## EXERCISE BRIEF
After the line containing "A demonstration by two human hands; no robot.", write nothing more; before it, reproduce every line of the material below exactly, starting with the first.

─── EXERCISE DATA

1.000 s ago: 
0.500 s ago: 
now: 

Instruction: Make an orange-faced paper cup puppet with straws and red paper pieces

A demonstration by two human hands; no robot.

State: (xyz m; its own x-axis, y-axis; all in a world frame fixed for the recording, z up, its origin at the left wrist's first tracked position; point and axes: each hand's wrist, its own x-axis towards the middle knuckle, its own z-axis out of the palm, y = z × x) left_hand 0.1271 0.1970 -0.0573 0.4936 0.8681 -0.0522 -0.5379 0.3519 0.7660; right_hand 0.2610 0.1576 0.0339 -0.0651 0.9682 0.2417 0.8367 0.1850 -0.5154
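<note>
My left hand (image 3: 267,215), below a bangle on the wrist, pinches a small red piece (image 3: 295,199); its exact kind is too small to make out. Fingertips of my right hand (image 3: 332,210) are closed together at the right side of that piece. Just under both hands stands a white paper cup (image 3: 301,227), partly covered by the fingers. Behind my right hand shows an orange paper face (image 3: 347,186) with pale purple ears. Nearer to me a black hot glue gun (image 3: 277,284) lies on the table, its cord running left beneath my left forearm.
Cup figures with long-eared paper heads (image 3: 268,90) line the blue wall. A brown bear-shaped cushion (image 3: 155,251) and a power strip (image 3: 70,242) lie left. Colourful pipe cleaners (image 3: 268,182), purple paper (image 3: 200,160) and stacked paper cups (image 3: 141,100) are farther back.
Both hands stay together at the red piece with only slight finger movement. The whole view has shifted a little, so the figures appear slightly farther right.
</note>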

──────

## ANSWER TO THIS TASK
1.000 s ago: 
0.500 s ago: 
now: 

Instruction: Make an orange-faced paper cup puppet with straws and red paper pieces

A demonstration by two human hands; no robot.

Here the output is complete.